The segmentation that was obtained shows that network was able to find the school bus, traffic sign in the left-top corner that can’t be clearly seen in the image. It was able to locate windows at the top-left corner and even made a hypothesis that it is a library (we don’t know if that is true). It also made a certain number of not so correct predictions. Those are usually caused by the fact that the network can only see a part of image when it is centered at a pixel. The characteristic of a network that represents it is called receptive field. Receptive field of the network that we use in this blog is 404 pixels. So when network can only see a part of the school bus, it confuses it with taxi or pickup truck. You can see that in the bottom-left corner of segmentation results.
As we can see above, we got a simple segmentation for our image. It is not very precise because the network was originally trained to perform classification and not segmentation. If we want to get better results, we will have to train it ourselves. Anyways, the results that we got are suitable for image annotation and very approximate segmentation.
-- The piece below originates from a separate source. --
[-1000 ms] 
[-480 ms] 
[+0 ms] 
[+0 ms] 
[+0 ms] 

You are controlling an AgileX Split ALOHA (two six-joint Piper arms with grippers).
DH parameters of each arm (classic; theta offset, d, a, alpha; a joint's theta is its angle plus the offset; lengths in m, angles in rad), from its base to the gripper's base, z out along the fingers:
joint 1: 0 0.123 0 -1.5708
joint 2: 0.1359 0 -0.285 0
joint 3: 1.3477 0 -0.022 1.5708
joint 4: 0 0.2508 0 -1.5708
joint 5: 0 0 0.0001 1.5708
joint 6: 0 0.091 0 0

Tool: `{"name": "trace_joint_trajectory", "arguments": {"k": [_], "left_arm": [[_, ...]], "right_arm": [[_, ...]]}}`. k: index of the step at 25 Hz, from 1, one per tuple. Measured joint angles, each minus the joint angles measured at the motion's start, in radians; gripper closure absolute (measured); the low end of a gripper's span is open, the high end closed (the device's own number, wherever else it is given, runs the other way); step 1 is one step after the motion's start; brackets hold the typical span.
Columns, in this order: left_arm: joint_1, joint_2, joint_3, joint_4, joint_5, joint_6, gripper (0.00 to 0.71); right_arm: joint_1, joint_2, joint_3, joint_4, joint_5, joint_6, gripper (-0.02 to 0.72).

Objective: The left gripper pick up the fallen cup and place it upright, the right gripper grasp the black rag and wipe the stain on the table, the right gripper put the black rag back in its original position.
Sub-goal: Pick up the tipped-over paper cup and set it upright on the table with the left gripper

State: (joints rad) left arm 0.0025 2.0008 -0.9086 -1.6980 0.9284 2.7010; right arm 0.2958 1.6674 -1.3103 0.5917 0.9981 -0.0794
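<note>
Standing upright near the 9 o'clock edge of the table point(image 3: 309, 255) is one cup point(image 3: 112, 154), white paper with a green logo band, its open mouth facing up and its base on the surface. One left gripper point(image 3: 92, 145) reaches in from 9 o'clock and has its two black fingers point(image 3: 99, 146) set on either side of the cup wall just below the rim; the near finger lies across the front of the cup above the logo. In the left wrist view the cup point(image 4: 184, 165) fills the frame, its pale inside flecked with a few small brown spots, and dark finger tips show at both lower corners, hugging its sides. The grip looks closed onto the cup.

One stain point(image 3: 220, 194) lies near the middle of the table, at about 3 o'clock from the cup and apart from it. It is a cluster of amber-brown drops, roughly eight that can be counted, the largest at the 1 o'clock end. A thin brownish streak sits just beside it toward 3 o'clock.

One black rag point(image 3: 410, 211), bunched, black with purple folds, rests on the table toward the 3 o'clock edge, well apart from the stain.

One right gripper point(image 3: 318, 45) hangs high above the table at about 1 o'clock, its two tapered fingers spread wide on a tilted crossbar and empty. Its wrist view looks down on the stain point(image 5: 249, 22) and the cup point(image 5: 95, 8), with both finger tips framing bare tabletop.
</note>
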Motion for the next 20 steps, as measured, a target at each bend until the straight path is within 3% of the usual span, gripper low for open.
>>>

Performing Segmentation using Convolutional Neural Networks can be seen as performing classification at different parts of an input image. We center network at a particular pixel, make prediction and assign label to that pixel. This way we add spatial information to our classification and get segmentation.
Conclusion and Discussion
In this blog post we covered slim library by performing Image Classification and Segmentation. The post also explains a certain amount of theory behind both tasks.
In my opinion, slim along with pretrained models can be a very powerful tool while remaining very flexible and you can always intermix Tensorflow with it. It is relatively new, therefore, it lacks documentation and sometimes you have to read the source code. It has support from Google and is currently in an active development.